Wasit pun memutuskan untuk melanjutkan pertandingan dengan extra time selama 2×15 menit. Namun, pada 15 menit pertama, gawang timnas Indonesia berhasil ditembus sehingga Irak unggul menjadi 2-1. Meskipun timnas Indonesia berusaha keras mengejar ketertinggalan di 15 menit kedua, tetapi usaha mereka belum membuahkan hasil.
Dengan hasil akhir yang menunjukkan keunggulan Irak dengan skor 2-1, timnas Indonesia harus puas menempati posisi keempat pada Piala AFC U-23 2024. Meskipun demikian, prestasi ini tetap dianggap membanggakan bagi timnas Indonesia karena berhasil mencatat rekor baru dengan mencapai babak semifinal di Piala AFC U-23.
Seperti yang diungkapkan oleh Fariz Aditya, mahasiswa Prodi Sastra Indonesia 2023. Ia mengatakan bahwa timnas Indonesia sudah menorehkan prestasi gemilang pada Piala AFC U-23. Ia juga berharap timnas Indonesia dapat memenangkan pertandingan playoff agar dapat melaju ke Olimpiade Paris.

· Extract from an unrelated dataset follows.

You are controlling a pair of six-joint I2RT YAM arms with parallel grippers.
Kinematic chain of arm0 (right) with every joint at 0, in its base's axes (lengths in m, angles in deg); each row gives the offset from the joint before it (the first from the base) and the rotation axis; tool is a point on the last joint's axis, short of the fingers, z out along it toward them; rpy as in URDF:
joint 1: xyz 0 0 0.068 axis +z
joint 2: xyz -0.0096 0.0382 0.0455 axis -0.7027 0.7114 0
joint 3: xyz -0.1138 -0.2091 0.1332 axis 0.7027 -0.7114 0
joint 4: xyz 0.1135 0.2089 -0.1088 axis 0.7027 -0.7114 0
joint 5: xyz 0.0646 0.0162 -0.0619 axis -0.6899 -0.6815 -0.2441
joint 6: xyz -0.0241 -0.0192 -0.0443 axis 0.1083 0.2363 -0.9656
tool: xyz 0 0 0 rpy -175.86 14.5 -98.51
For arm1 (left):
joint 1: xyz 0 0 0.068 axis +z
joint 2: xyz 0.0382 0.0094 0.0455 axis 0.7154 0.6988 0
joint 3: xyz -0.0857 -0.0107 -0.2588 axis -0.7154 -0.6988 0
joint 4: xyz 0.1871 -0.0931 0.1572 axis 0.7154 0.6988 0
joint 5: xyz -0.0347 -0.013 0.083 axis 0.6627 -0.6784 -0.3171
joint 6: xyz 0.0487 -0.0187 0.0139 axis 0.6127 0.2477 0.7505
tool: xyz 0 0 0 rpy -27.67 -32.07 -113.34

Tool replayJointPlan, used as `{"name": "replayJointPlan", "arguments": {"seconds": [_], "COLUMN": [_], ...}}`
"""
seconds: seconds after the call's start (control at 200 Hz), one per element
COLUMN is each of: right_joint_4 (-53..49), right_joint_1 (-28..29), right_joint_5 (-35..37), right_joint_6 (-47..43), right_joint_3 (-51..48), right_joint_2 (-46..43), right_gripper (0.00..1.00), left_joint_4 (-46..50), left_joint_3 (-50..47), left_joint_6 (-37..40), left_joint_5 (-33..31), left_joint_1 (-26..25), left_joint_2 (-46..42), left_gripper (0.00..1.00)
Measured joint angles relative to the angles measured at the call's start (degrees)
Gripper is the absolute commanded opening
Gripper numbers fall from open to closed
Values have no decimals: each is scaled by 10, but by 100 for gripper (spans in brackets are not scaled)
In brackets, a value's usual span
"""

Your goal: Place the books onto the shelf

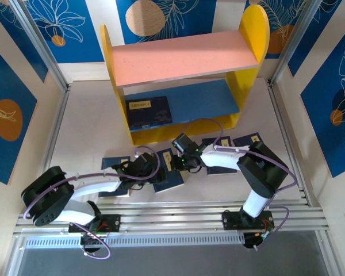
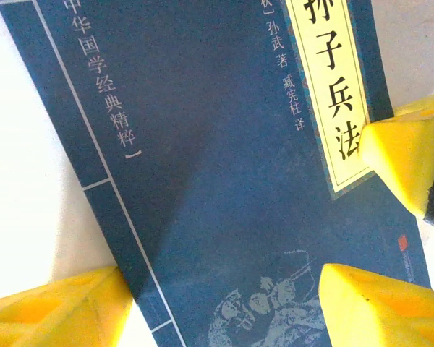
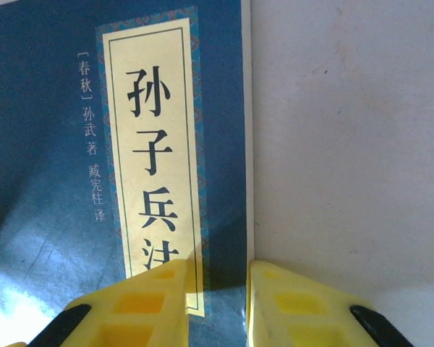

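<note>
**Top view.** The shelf (image 1: 184, 57) stands at 12 o'clock with its open front facing 6. A shelved book (image 1: 148, 112) lies flat at the 9 o'clock end of the blue board (image 1: 210, 98), long axis 9–3. From that book to its 3 o'clock end the board is open. More books (image 1: 173, 181) lie in a row across the table (image 1: 86, 126), just 6 o'clock of the shelf. Bare table shows at the shelf's 9 o'clock. The left gripper (image 1: 145, 165) and right gripper (image 1: 180, 150) hang low over the row's middle, near each other.

**Left wrist.** The fingers (image 2: 50, 311) are spread wide, at 7 and 5 o'clock, over a book (image 2: 202, 181) whose long axis runs 11–5. Its label (image 2: 333, 87) sits at 1 o'clock, the title reading toward 5. Beyond the book's 9 o'clock edge lies white table. A third wedge (image 2: 405, 152), yellow, meets the label's lower end at 3 o'clock.

**Right wrist.** The book here runs 12–6, title reading down. Its 3 o'clock edge drops into the narrow gap between the fingertips (image 3: 137, 311), one over the label and one over bare table. I cannot tell whether they grip. Open table spans 12 to 4 o'clock.
</note>
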Motion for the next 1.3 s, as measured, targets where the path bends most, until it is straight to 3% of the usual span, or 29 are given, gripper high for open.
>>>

“Walaupun belum bisa memenangkan pertandingan, tetap bangga sama timnas Indonesia karena sudah sampai di babak ini. Tentunya ini prestasi yang membanggakan. Harapannya, semoga Indonesia dapat menang di playoff nanti dan melaju ke Olimpiade Paris,” ungkap Fariz.
Meskipun gagal mengamankan tiket Olimpiade Paris di perebutan juara ketiga, timnas Indonesia masih memiliki satu kesempatan lagi untuk mengantongi tiket tersebut. Pertandingan playoff antara Indonesia vs Guinea dijadwalkan pada Kamis, (9/5). Pertandingan ini akan menjadi penentuan apakah Indonesia dapat melaju ke Olimpiade Paris atau tidak. Masyarakat Indonesia tentunya memendam harapan besar agar timnas Indonesia mampu memenangkan pertandingan penentuan tersebut.